Godrej Industries Limited has entered into a share purchase agreement to divest its entire 43 per cent stake in Godrej Hershey Limited to its foreign partner The Hershey Company for an undisclosed amount, it disclosed to the stock exchanges.
The transaction, expected to close by the end of this month, will make the JV firm a wholly-owned subsidiary of US-based Hershey, the largest North American confectionery maker. An individual shareholder is also exiting by selling his 6 per cent stake in the transaction.
According to a Business Standard report, Hershey is buying 49 per cent it doesn’t own for Rs 200 crore and assuming debt of Rs 260 crore. This would mean the value of the company has not budged much in the past five years (more on that below).
Commenting on the transaction, Adi Godrej, chairman of the Godrej Group, said: “Over the last few years, we have been following a disciplined approach to doubling down on our core businesses to drive sustained and profitable growth. We have been making clear choices to focus on areas where we have a competitive advantage and that provide the best growth opportunities for us. Our decision to divest our stake in the Godrej Hershey joint venture is in line with this focused portfolio strategy.”

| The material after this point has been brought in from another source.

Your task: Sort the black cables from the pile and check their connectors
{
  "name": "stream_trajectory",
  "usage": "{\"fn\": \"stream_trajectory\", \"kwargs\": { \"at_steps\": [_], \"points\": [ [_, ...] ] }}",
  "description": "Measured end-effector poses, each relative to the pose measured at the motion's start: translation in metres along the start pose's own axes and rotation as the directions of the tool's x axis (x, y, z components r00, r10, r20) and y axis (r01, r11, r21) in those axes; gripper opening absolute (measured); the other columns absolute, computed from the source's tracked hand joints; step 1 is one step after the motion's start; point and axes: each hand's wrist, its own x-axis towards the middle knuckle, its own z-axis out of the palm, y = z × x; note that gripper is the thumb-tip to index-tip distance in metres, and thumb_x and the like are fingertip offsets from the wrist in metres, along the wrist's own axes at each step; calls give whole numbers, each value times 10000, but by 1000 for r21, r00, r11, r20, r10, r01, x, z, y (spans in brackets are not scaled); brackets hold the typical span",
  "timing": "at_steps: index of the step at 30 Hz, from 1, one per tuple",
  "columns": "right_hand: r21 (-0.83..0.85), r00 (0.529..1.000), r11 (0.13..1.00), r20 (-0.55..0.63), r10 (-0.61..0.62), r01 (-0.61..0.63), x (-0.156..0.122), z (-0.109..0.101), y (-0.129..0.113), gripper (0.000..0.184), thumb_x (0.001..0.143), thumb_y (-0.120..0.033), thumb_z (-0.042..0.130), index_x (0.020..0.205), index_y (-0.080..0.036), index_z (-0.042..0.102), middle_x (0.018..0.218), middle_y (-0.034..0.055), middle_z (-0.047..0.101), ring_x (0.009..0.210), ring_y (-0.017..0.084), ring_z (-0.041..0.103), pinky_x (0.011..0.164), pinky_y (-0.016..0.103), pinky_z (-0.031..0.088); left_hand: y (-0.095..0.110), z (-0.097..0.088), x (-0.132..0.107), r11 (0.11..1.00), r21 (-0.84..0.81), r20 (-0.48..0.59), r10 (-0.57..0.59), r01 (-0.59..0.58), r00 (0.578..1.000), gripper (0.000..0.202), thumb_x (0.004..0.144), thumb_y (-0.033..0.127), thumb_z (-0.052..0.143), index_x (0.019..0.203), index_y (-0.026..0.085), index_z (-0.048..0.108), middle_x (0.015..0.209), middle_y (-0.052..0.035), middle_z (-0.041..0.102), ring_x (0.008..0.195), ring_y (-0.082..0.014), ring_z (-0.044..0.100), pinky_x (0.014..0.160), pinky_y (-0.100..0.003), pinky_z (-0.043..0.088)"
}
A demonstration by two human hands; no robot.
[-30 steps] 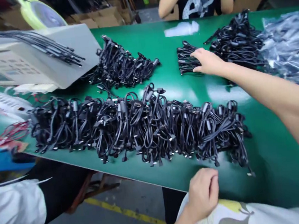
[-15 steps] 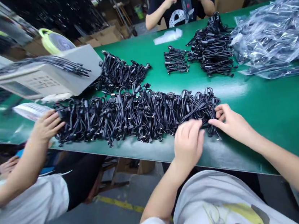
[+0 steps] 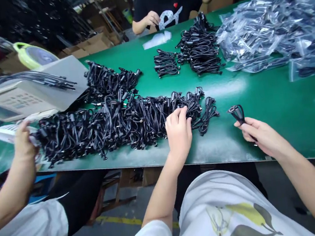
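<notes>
A long heap of bundled black cables (image 3: 118, 123) lies along the near side of the green table (image 3: 273, 100). My left hand (image 3: 179, 132) rests on the heap's right end, fingers curled into the cables. My right hand (image 3: 259, 136) is off to the right of the heap, closed on a single black cable bundle (image 3: 236, 113) whose loop sticks up above my fingers.
A person's hand (image 3: 23, 144) at the left touches the heap's left end beside a beige machine (image 3: 28, 97). Smaller cable piles (image 3: 197, 48) and bagged cables (image 3: 272, 27) lie further back. Another person (image 3: 166, 2) sits at the far side.
My right hand has pulled one cable bundle out of the heap's right end and moved right with it. My left hand shifted slightly up onto the heap.
</notes>
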Motion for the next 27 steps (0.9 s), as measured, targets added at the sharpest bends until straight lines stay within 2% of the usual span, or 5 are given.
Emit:
{"fn": "stream_trajectory", "kwargs": {
  "at_steps": [5,9,14,22,27],
  "points": [
    [273,938,952,345,39,-140,-38,43,-17,419,856,-584,754,948,-180,693,621,-50,422,507,85,320,478,237,230,47,-6,-36,625,-683,426,-79,378,901,372,913,461,730,1157,196,637,988,-50,680,855,-163,615,818,-298,500],
    [116,910,988,411,50,-107,-49,66,-13,396,915,-598,693,1003,-211,690,632,-48,428,493,92,332,447,235,264,55,-5,-53,232,-745,600,-176,625,781,450,774,486,864,971,178,600,858,9,605,774,-114,551,777,-252,470],
    [-100,949,991,309,-59,94,-49,83,-5,355,965,-584,628,938,-232,661,602,-51,417,473,102,365,424,234,306,51,-6,-55,64,-760,592,-341,647,730,516,644,475,942,832,171,570,785,36,567,744,-99,514,746,-234,442],
    [229,847,909,493,200,-348,-51,97,-12,433,894,-605,718,978,-188,637,578,-70,428,440,69,287,357,186,270,42,-13,-57,-127,-686,724,-211,716,656,428,744,468,876,903,140,653,620,52,525,551,-72,442,601,-237,380],
    [229,865,930,480,150,-288,-49,96,-6,412,880,-568,762,946,-179,646,617,-52,486,482,71,406,405,173,383,43,-14,-58,-155,-685,726,-228,712,649,419,750,450,879,911,141,646,639,61,536,535,-54,436,594,-228,374]
  ]
}}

The JV operates in food and beverages space in multiple categories such as confectionery, beverages and grocery items. In its portfolio, it has brands like Hershey, Mahalacto, Nutrine, Jumpin and Sofit. For the fiscal year ended March 31, 2012, Godrej Hershey Limited had net sales of Rs 386 crore and losses of Rs 74 crore.
There were various rumours about the future of the loss making venture including Godrej buying out its foreign partner’s stake in the JV.
The JV was formed with Hershey acquiring majority stake in the food and beverage business of the Godrej Group called Godrej Beverages & Foods for Rs 238 crore ($54 million back then) in 2007. This marked the exit of financial investor IL&FS PE from the venture while the holdings of Godrej group and that of an individual investor A Mahendran shrunk.
The multi-tiered deal valued Godrej Beverages & Food at Rs 466 crore. Hershey acquired equity stake held by IL&FS PE besides the convertible preference shares held by IL&FS PE, Godrej Industries and Mahendran in addition to subscription to fresh issue of capital in the company.
At the same time Hershey licensed the firm some of its trademark rights for a lump sum payment of about $2 million in addition to royalty payments of 5 per cent for domestic sales and 8 per cent for exports.
Post acquisition, Hershey held 51 per cent equity while Godrej Industries retained 43 per cent stake with the remaining holding with Mahendran, a senior executive with the Godrej Group.
Godrej Beverages & Food was formed in 2006 when Godrej Industries transferred its foods division to another group company Godrej Tea. The combined entity was renamed as Godrej Beverages & Food Ltd.
The firm had a turnover of around Rs 400 crore back then (as it is five years hence) with presence in categories such as tea, edible oils, health drinks including soymilk, tomato puree, fruit drinks and bakery fats.
However, the main attraction for Hershey in the venture was the confectionery business where at one shot it became one of the key players in the domestic market. Godrej Beverages & Food had acquired Nutrine, one of the largest domestic confectionery brands, along with its assets in June 2006 in a deal worth Rs 250 crore from the South based Reddy family.
This deal brought under its fold strong confectionery sub-brands such as MahaLacto, Koko Naka, Milk Eclairs, Honey Fab, Aam Ras and Gulkand.
For Hershey, which has in the past also toyed with a possible alliance with Amul, it marked a significant entry into the Indian market. Apart from confectionery products, Hershey is engaged in product categories like baking ingredients, chocolate drink mixes, peanut butter, dessert toppings and beverages. However, it just launched one product from its global basket namely Hershey chocolate syrup
The India exposure for Hershey also came back to back with its manufacturing joint venture formed with Korean confectionery major Lotte to produce Hershey and Lotte products in China for the Chinese market. With the Godrej deal it create a significant business in two top emerging markets.
With this deal, Hershey will now be expected to be more aggressive in launching its global brands in India, thereby taking head on its international competitors such as Kraft (which now also controls Cadbury) and Nestle.